Russia’s Phony Jehovah’s Witnesses
How state television framed a bunch of university students to make this Christian group seem extra scary.
Seth Wenig / AP
When Jehovah's Witnesses arrived at the Russian Supreme Court on Wednesday morning, crowds lined the streets. Dozens of people waited in the cold for hours, hoping for a chance to get into the courtroom. State television described the crowds as supporters of the Jehovah's Witnesses, and one outlet claimed the group often targeted Russia's youth as potential converts.
But the crowd hadn't come to fight for Russia's religious freedom. Most of the people lined up were students from Moscow State Linguistic University, and they'd been promised a field trip, where they expected to learn about the Russian court system, sitting in on a real trial.
Students Kira and Alina (not their real names) said they were looking forward to being inside the court. “When else would I get an opportunity to see justice in action?” Kira told The Moscow Times.
Both women had been invited a few days earlier, when a man they'd never seen before interrupted a lecture to invite students to the trial.
The man said he needed 30 people from the department to show up outside the Supreme Court, early in the morning. He warned students to dress “nicely,” not to take pictures in court, not to post anything on social networks, and not to talk to the press.
“It sounded a bit bizarre,” admitted Ruslan (not his real name), another student who agreed to attend the hearing.
“In the end, we figured that it would normal, for this kind of thing,” Alina explained.
The students arrived at the courthouse early the next morning, only to find themselves waiting in line with dozens of students from other departments, as well as some older visitors. They'd been told to arrive at 8:00 a.m., though the hearing didn't start until 10:00 a.m.
“We were baffled,” Kira said.
Tempers frayed when the crowd was told that the courtroom was already full, before the hearing even started.
“One of our professors went with us. He was appalled, too. He didn't know it would turn out the way it did,” Kira said. Cold and disappointed, the students left and went on with their day, only to discover later in the afternoon that they'd actually made headlines.
The state-run news agency RIA Novosti described the students as “a huge line of Jehovah's Witnesses.”
The television network NTV ran a similar story, as did Channel 5, even including close-ups of the students' faces.
None of the journalists had talked to them in person, the students said.
Instructed not to give interviews, they had ignored questions from Russia's state-funded Channel 5. “[The correspondents] were asking us whether we would comment,” Alina told The Moscow Times. “We kept silent and just turned away.”
“I saw my face in a close-up shot on Channel 5,” said Eldar (not his real name), an Azeri student who also went to the court. “I felt so much rage — being called something I am not!”

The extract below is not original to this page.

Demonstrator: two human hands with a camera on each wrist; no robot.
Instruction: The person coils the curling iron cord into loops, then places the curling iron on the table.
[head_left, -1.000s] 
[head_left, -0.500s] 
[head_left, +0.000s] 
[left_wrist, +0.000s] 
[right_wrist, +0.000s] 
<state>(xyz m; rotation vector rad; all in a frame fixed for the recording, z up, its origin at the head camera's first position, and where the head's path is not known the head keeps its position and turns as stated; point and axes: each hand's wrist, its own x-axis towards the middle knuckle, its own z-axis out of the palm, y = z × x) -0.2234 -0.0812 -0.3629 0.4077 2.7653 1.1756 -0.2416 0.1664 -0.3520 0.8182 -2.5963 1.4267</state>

An official spokesperson for the Jehovah's Witnesses also confirmed that a large number of those waiting outside the Supreme Court had not been members of their organization.
Yaroslav Sivulsky, a spokesperson for Jehovah's Witnesses in Russia, said the crowd size had surprised him. “Some of our supporters were outside, but of course the whole crowd couldn't come in. The courtroom was full,” he said. “We didn't know who they were, but later someone told me that they had come from a university.”
The incident left many of the students confused and angry.
“It still isn't clear why someone needed to gather us in front of the court,” Ivan said. “The dean of our faculty is surprised and appalled. He told me that the university rector asked him to send students to the court for educational purposes.”
Ivan also stressed that Moscow State Linguistic University has never been involved in politics, explaining that students have never been forced to attend patriotic or pro-Kremlin events, and — unlike many other universities across the country — no faculty reprimanded students for attending anti-corruption rallies on March 26.
The university's students have their own theories about why they were sent to the courthouse. “Maybe they wanted us to occupy seats in the courtroom in order [to stop] actual supporters from getting in,” Alina suggested.
Neither the university, Channel 5, nor NTV responded to requests for clarification about this story.
A spokesperson for RIA Novosti told The Moscow Times that they used information from the court to describe the number of Jehovah's Witnesses at the trial. The news outlet did not specify where the information about a “large line of supporters” in front of the courthouse had been obtained.
Alexander Verkhovsky, director of the Moscow SOVA Center, which monitors abuses of anti-extremism legislation, says the government and Russia's state-backed media had no political reason to attack Jehovah’s Witnesses, but both were keen to portray the group as a cult.
“This escalation is the result of three factors: anti-Westernism or anti-Americanism, personal prejudices among the higher-ups in the FSB, and anti-cultism. They want Russian people to view them as a cult. That's why the Russian Justice Ministry spoke about the organization’s ban on blood transfusions at length [during the trial].”
Within the next week, Russia’s Supreme Court is expected to rule on whether to classify Jehovah’s Witnesses as an “extremist organization,” banning the group entirely inside Russia.
Both the U.S. government and the United Nations have condemned the trial as a misuse of Russia's anti-terrorist legislation.